Uma das razões para a permanência e renovação do fantástico é sua capacidade de funcionar como metáfora. O impossível, quando narrado, não é apenas uma fuga da realidade, mas também um espelho deformado que devolve questões profundas sobre a condição humana. Criaturas misteriosas, lugares inacessíveis, poderes ocultos e acontecimentos inexplicáveis muitas vezes simbolizam dilemas interiores, angústias existenciais ou conflitos coletivos. Assim, o fantástico não se limita a um mero escapismo. Ele pode representar a luta contra forças invisíveis, o medo da morte, a esperança de redenção, ou até mesmo a busca por um sentido maior da vida. É nesse ponto que sua força se revela duradoura: ao falar do extraordinário, fala também do ordinário de maneira intensificada.

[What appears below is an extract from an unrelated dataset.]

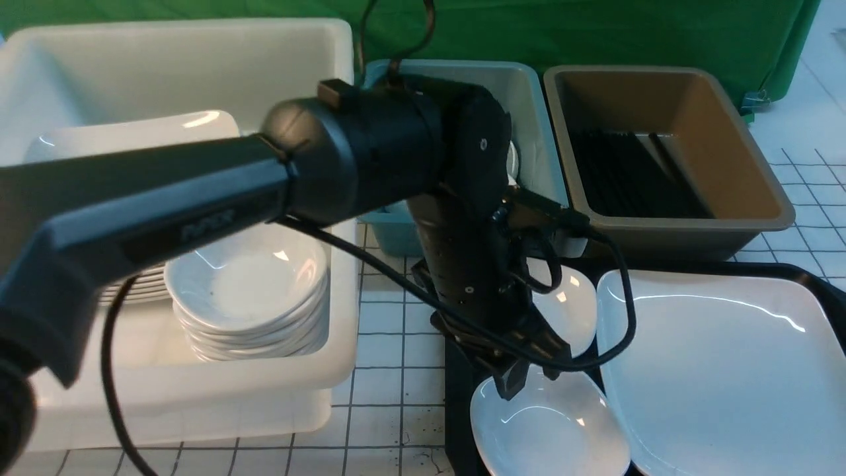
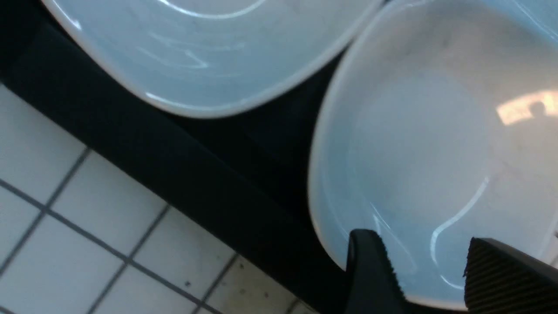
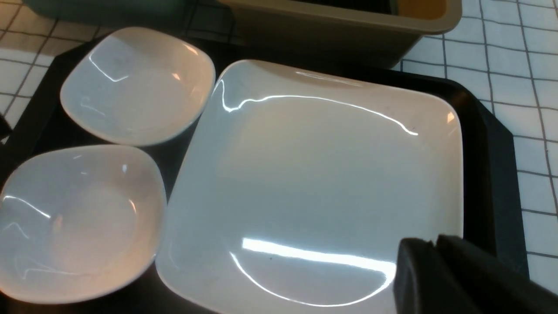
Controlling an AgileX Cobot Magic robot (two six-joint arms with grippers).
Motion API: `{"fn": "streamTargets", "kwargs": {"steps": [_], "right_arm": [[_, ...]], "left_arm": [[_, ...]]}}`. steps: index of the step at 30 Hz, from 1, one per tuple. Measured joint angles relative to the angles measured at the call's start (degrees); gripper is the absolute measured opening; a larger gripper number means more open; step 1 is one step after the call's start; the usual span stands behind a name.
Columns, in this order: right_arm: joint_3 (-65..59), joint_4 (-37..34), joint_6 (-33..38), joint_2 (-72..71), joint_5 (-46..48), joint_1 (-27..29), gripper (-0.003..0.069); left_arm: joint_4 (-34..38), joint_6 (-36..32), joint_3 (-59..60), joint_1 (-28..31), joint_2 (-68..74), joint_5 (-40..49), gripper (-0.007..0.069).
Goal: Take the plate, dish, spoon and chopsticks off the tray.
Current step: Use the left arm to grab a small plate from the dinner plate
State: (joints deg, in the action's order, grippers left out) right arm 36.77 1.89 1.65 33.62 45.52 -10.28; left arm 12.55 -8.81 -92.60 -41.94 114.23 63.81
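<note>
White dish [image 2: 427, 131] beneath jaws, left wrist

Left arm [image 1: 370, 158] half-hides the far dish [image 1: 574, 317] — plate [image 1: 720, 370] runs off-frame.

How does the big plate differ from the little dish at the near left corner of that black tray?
The plate is far wider and shallower; the near dish is small and deeper. The plate fills the tray's right side, the dish its near left corner. Both are glossy white, rounded-square, empty.
</note>
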Motion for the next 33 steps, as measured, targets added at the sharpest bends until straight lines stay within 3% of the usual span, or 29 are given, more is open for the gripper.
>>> {"fn": "streamTargets", "kwargs": {"steps": [5,11,22,25,28,29,30,33], "right_arm": [[0.0,0.0,0.0,0.0,0.0,0.0,0.0062],[0.0,0.0,0.0,0.0,0.0,0.0,0.0067],[0.0,0.0,0.0,0.0,0.0,0.0,0.0071],[0.0,0.0,0.0,0.0,0.0,0.0,0.0073],[0.0,0.0,0.0,0.0,0.1,0.0,0.0080],[0.0,0.0,0.0,0.0,0.1,0.0,0.0080],[0.0,0.0,0.0,0.0,0.1,0.0,0.0082],[0.0,0.0,0.0,0.0,0.1,0.0,0.0083]], "left_arm": [[-1.4,-5.2,-0.8,0.0,3.7,-2.9,0.0388],[-1.9,-10.1,-0.8,0.0,6.3,-6.4,0.0394],[-0.1,-10.7,-0.8,0.0,9.5,-8.0,0.0391],[0.8,-10.4,-1.0,0.0,9.8,-7.9,0.0340],[1.3,-8.5,-1.1,0.0,9.9,-7.1,0.0199],[1.3,-8.3,-1.1,0.0,9.9,-7.1,0.0189],[2.0,-7.2,-1.3,0.0,9.4,-6.3,0.0120],[2.0,-5.0,-1.9,0.0,7.4,-3.8,0.0058]]}}
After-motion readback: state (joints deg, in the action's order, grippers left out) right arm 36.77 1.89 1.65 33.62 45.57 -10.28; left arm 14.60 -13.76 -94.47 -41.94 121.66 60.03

O leitor e o pacto da imaginação

Outro aspecto fundamental para compreender o retorno do fantástico é o papel do leitor. Diferentemente do realismo, que busca convencer pela verossimilhança direta, o fantástico depende de um pacto mais delicado. O leitor aceita suspender, ainda que temporariamente, as regras rígidas da realidade para adentrar um espaço de incerteza. Esse pacto, longe de ser infantil ou ingênuo, é um exercício sofisticado de imaginação. Ao aceitar que algo impossível possa acontecer, o leitor treina a mente para enxergar além dos limites imediatos. Em um mundo cada vez mais acostumado a respostas rápidas e objetivas, esse exercício se torna ainda mais necessário. Ele recupera uma capacidade humana essencial: a de acreditar, ainda que por instantes, que a vida pode ser maior do que aquilo que se vê.

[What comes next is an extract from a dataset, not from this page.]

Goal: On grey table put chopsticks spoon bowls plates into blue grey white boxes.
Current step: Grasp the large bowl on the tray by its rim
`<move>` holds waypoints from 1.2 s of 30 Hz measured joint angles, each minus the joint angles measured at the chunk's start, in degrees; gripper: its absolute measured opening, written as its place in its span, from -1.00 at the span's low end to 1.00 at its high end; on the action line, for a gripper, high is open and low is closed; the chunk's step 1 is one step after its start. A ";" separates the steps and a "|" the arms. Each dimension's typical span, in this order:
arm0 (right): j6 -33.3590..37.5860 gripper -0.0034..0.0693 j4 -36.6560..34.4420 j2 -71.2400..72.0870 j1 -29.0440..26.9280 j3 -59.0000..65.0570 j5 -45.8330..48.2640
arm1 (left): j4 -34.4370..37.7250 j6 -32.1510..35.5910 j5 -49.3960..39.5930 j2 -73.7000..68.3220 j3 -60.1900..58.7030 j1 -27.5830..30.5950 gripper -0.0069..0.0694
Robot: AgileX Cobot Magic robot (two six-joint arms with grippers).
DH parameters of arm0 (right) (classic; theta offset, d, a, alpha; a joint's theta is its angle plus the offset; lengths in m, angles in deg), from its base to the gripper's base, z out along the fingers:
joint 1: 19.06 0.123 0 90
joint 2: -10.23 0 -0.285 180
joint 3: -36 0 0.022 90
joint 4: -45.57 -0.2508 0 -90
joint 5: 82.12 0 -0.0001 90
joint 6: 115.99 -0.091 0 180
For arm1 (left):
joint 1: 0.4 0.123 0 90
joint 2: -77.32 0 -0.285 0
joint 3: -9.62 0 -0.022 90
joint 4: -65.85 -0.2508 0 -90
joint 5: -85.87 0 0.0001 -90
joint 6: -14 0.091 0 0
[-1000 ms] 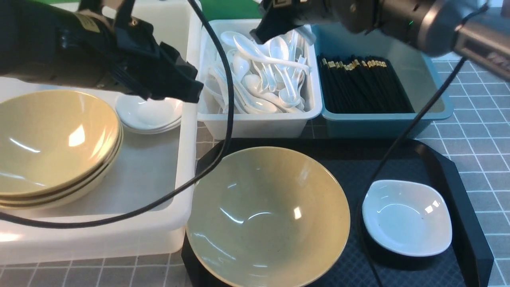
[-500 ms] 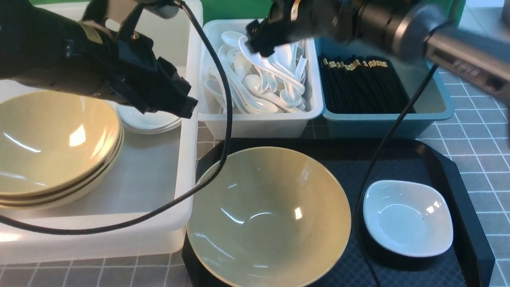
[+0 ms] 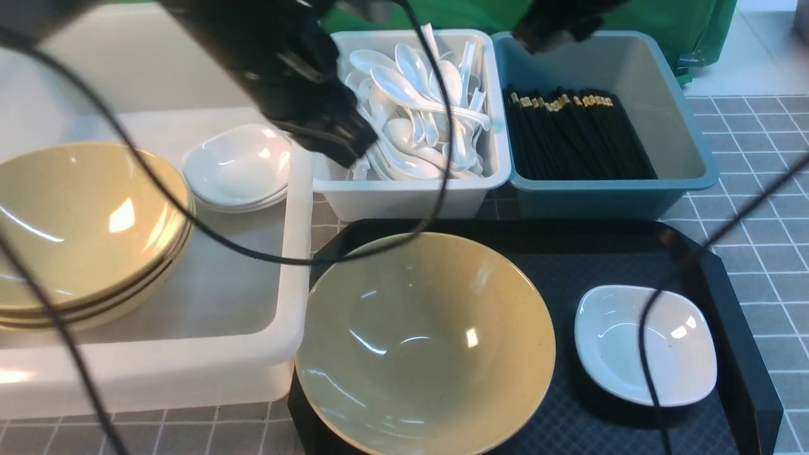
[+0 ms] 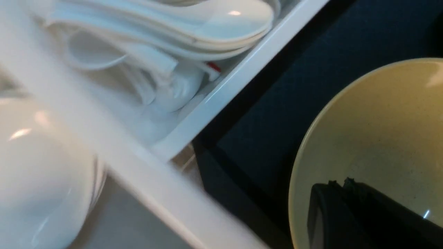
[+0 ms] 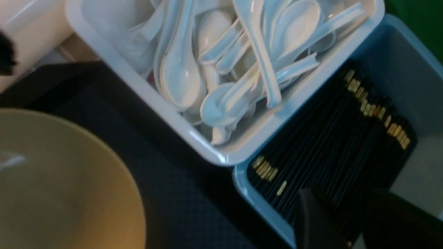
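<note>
One olive-yellow bowl (image 3: 423, 341) and one small white plate (image 3: 644, 344) sit on the black tray. More bowls (image 3: 82, 227) and plates (image 3: 237, 167) are stacked in the big translucent tub (image 3: 294, 253). Spoons (image 3: 417, 114) fill the white bin (image 3: 411, 196). Chopsticks (image 3: 575, 133) lie in the blue-grey bin (image 3: 613, 189). My left gripper (image 3: 351, 150) hangs over the white bin's left edge; in the left wrist view (image 4: 341, 183) it is shut and empty. My right gripper (image 3: 540, 38) is high over the blue-grey bin; in the right wrist view (image 5: 341, 199) it is open and empty above the chopsticks (image 5: 346, 138).
The black tray (image 3: 727, 291) with cut corners lies on the grey table (image 3: 765, 189) in front of the two bins. Black cables from both arms hang across the tub, the tray's bowl and the plate.
My left arm has swung right, from over the tub's plates to the white bin's left edge. My right arm has pulled up and right, from over the spoons to over the blue-grey bin.
</note>
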 joint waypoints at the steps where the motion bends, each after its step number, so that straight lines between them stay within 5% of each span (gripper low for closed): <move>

Um futuro ancorado no mistério

Se o fantástico retornou com força à literatura, é porque nunca deixou de habitar o coração humano. Ele apenas aguarda os momentos de maior necessidade para se manifestar com mais vigor. Hoje, em um cenário de excesso de informações, de velocidade e de hiperconexão, o fantástico atua como antídoto. Ele oferece uma pausa, uma abertura, um espaço para que o leitor respire algo além do previsível. Não se trata de nostalgia, nem de uma moda cíclica. O fantástico sobrevive porque toca algo atemporal: a capacidade humana de maravilhar-se e de buscar significado além do que é mensurável. Talvez, no fundo, seja essa a sua maior função — lembrar-nos de que o mundo ainda pode ser surpreendente, mesmo quando tudo parece já explicado.

E assim, entre dragões e sonhos, entre fantasmas e portais ocultos, a literatura continua a oferecer não apenas histórias, mas um convite à imaginação. O fantástico retorna porque somos incapazes de viver sem ele. E talvez essa seja a prova mais clara de que, por trás de todas as certezas, permanece o mistério — silencioso, paciente, sempre à espera do próximo leitor disposto a atravessar suas portas invisíveis.